▸ Aim of the task
Every line below containing the word "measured" should be found and copied.

▸ Information provided
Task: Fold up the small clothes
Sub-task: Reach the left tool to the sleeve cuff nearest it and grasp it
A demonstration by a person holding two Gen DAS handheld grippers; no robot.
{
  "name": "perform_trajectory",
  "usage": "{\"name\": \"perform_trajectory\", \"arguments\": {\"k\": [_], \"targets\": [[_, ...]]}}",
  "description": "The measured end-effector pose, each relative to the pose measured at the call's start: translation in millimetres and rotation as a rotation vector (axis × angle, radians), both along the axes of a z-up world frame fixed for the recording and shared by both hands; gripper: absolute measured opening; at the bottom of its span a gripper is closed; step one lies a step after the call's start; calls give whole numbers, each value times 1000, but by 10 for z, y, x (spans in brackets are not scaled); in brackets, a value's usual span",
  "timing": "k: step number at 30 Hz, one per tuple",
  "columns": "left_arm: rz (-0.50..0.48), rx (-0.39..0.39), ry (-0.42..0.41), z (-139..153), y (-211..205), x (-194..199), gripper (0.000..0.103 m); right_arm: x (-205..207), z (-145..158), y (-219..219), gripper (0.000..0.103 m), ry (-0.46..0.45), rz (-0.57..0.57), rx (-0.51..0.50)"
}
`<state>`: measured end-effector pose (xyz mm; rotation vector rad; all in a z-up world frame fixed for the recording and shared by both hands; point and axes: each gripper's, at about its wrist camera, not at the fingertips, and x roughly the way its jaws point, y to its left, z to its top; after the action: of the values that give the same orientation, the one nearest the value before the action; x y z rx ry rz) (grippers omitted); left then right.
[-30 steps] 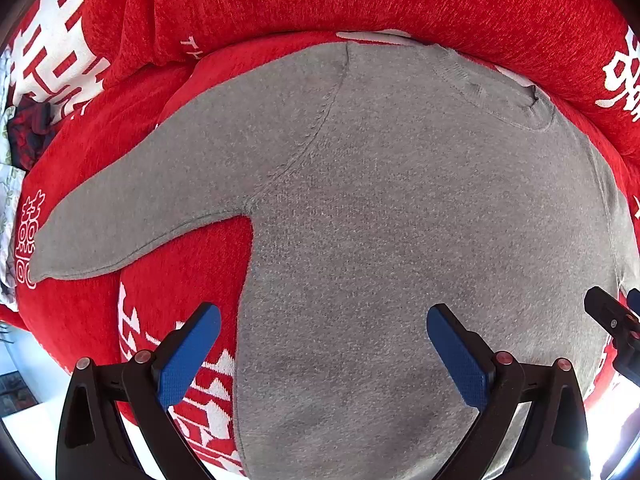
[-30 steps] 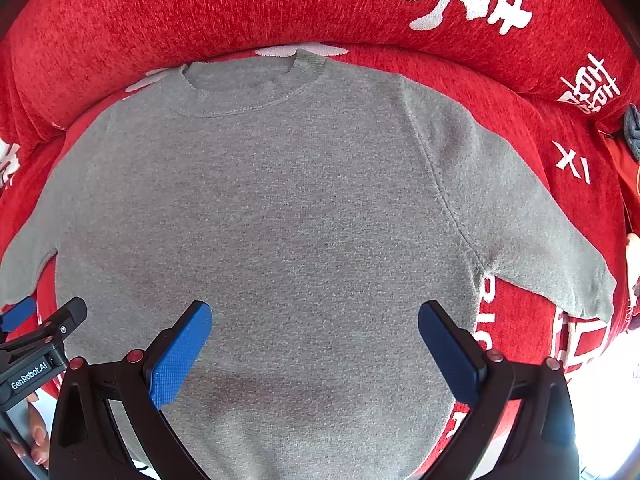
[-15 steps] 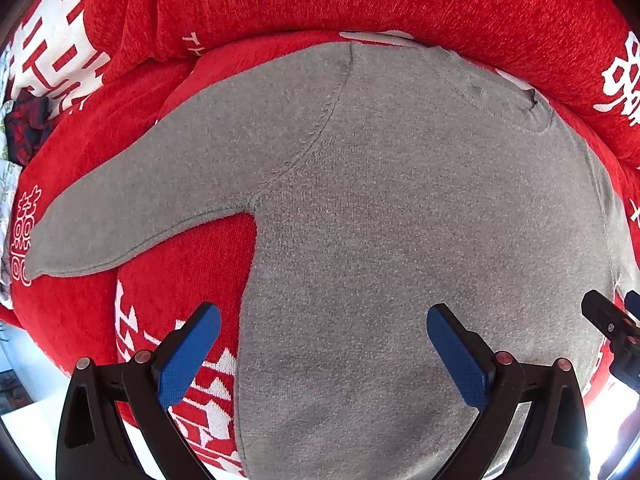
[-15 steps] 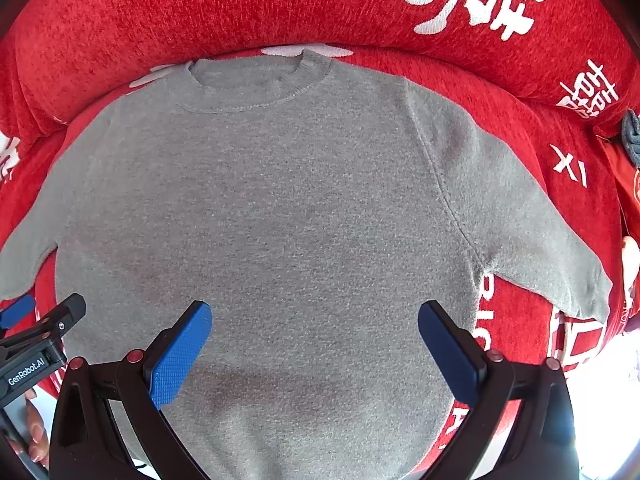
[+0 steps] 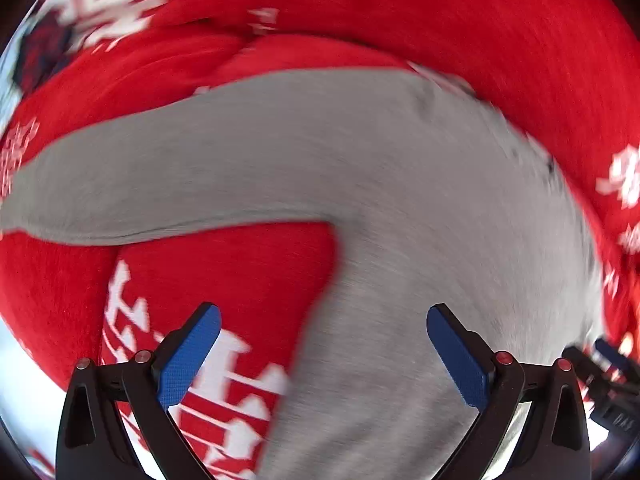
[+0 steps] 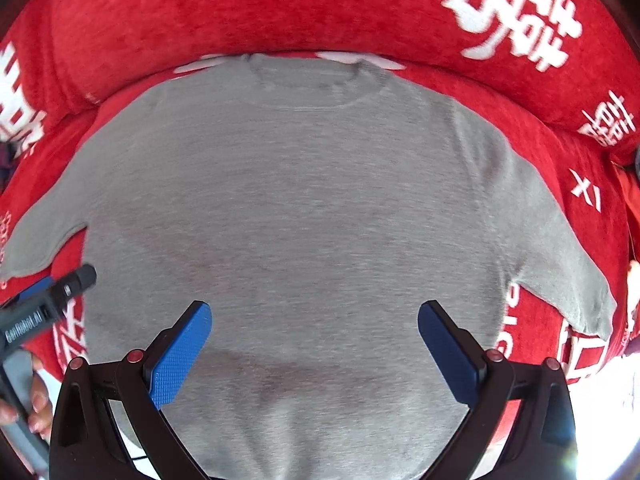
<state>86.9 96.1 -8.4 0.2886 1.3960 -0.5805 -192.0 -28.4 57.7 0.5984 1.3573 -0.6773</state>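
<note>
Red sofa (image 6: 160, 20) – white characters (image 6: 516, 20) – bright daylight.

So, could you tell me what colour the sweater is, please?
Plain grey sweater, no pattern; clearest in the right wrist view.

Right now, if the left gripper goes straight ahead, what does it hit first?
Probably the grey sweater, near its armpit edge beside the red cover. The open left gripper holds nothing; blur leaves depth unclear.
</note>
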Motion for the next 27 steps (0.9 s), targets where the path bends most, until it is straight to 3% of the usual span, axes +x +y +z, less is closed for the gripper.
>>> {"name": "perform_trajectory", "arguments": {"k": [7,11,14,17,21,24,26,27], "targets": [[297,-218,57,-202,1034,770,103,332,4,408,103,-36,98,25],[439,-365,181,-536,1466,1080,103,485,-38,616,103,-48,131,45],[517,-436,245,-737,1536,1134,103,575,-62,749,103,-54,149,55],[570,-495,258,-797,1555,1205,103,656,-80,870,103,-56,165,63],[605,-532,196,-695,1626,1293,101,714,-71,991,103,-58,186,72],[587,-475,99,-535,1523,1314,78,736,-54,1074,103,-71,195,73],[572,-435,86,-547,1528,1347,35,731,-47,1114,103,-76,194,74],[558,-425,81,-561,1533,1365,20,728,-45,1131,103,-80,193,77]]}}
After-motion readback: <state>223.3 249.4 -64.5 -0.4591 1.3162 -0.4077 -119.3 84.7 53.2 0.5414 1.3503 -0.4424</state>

▸ Result
  "description": "The measured end-effector pose, each relative to the pose measured at the call's start: translation in millimetres and rotation as a rotation vector (axis × angle, radians), both along the axes of a z-up world frame fixed for the recording and shared by both hands; gripper: absolute measured opening; at the bottom of its span a gripper is closed; step one lies a step after the call's start; calls give whole numbers, each value times 1000, but by 10 for z, y, x (spans in brackets are not scaled); in brackets, a value's usual span",
`<state>`: measured end-effector pose (xyz mm; rotation vector rad; all in a z-up world frame fixed for the recording and shared by both hands; point and axes: each gripper's, at about its wrist camera, not at the fingertips, and x roughly the way its jaws point, y to its left, z to its top; after the action: of the values that give the same orientation, the one nearest the value before the action; x y z rx ry rz) (grippers omitted); left then right.

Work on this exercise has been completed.